Task
A verbatim copy of the data is wanted, minus any picture in it.

######

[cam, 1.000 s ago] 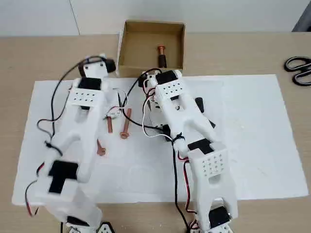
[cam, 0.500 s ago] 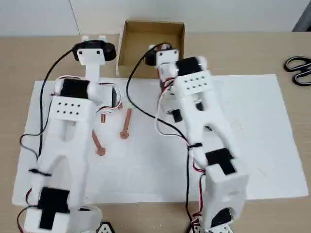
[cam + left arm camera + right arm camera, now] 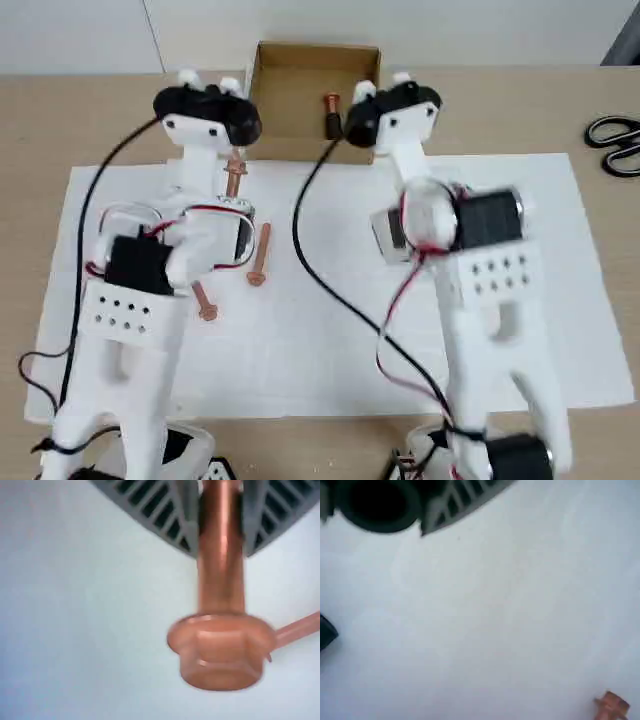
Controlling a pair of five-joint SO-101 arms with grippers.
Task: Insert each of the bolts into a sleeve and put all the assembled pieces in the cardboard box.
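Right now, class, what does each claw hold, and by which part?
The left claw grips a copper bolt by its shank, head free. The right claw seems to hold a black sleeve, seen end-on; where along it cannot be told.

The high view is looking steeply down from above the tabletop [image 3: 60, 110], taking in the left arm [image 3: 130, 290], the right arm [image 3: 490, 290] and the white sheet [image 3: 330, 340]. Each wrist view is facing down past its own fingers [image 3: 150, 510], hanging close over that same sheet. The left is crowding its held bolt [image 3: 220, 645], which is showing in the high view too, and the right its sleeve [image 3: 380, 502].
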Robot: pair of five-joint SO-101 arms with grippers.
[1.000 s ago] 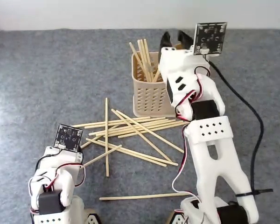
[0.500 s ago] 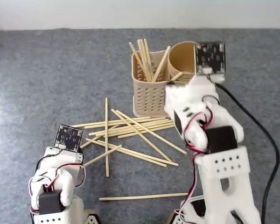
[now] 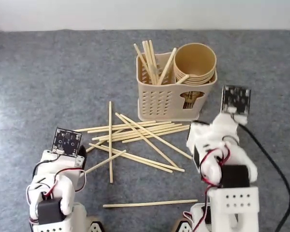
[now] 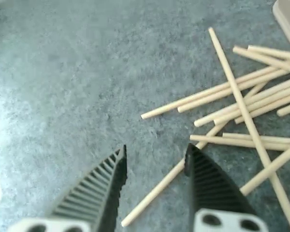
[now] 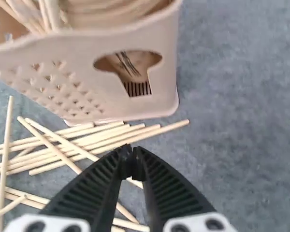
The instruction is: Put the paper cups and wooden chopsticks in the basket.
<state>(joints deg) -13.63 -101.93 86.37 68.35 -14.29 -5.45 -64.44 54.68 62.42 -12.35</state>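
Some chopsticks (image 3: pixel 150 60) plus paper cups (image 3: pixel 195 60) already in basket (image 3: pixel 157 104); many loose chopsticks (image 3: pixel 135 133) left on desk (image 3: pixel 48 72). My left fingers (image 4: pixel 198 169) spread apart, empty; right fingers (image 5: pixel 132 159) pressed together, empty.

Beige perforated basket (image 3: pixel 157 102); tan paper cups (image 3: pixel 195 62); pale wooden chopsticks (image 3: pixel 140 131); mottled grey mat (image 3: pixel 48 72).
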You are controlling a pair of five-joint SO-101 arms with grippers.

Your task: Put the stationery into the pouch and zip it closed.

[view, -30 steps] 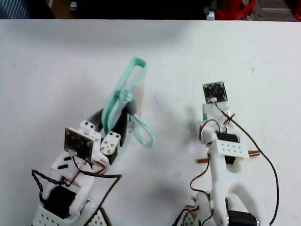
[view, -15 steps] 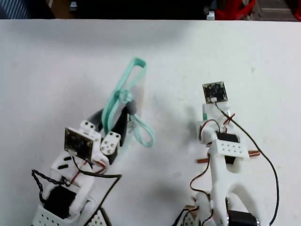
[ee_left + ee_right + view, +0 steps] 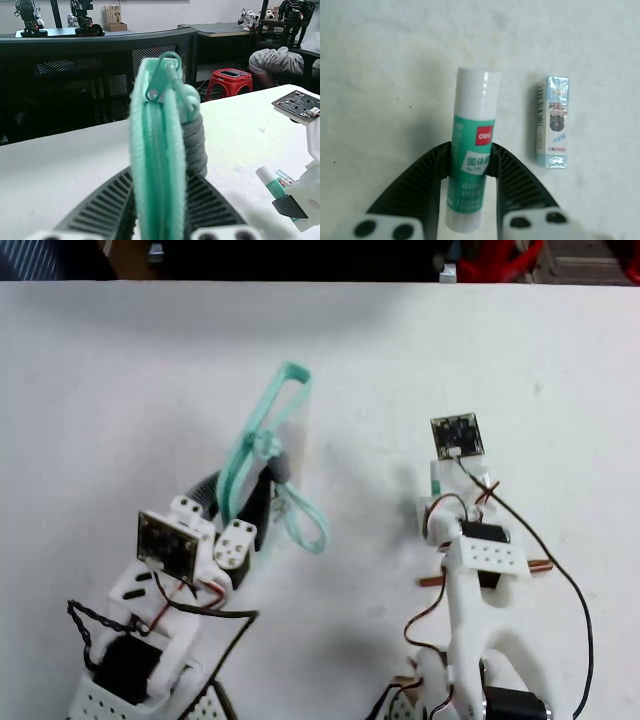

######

Response
[cam, 1.000 s ago] 
[cam, 0.500 s ago] 
[cam + left arm camera + right arm camera, now] 
Controlling a pair of five-joint SO-101 arms with grippers.
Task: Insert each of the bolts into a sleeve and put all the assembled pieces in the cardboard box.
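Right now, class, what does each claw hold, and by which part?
The left claw grips a copper bolt by its shank, head free. The right claw seems to hold a black sleeve, seen end-on; where along it cannot be told.

The high view is looking steeply down from above the tabletop [image 3: 60, 110], taking in the left arm [image 3: 130, 290], the right arm [image 3: 490, 290] and the white sheet [image 3: 330, 340]. Each wrist view is facing down past its own fingers [image 3: 150, 510], hanging close over that same sheet. The left is crowding its held bolt [image 3: 220, 645], which is showing in the high view too, and the right its sleeve [image 3: 380, 502].
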Robot: pair of five-joint SO-101 arms with grippers.
[1.000 s ago] 
[0.500 s ago] 
[now] 
[now] 
[now] 
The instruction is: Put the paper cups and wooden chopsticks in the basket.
<state>(joints deg) -13.63 -101.93 86.37 68.35 -14.29 -5.45 -64.44 54.68 62.42 -12.35</state>
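Some chopsticks (image 3: pixel 150 60) plus paper cups (image 3: pixel 195 60) already in basket (image 3: pixel 157 104); many loose chopsticks (image 3: pixel 135 133) left on desk (image 3: pixel 48 72). My left fingers (image 4: pixel 198 169) spread apart, empty; right fingers (image 5: pixel 132 159) pressed together, empty.

Beige perforated basket (image 3: pixel 157 102); tan paper cups (image 3: pixel 195 62); pale wooden chopsticks (image 3: pixel 140 131); mottled grey mat (image 3: pixel 48 72).
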You are controlling a pair of five-joint SO-101 arms with grippers.

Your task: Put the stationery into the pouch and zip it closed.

[view, -30 steps] 
[view, -15 steps] 
[ee_left + ee_right + view, +0 steps] 

That concludes the output.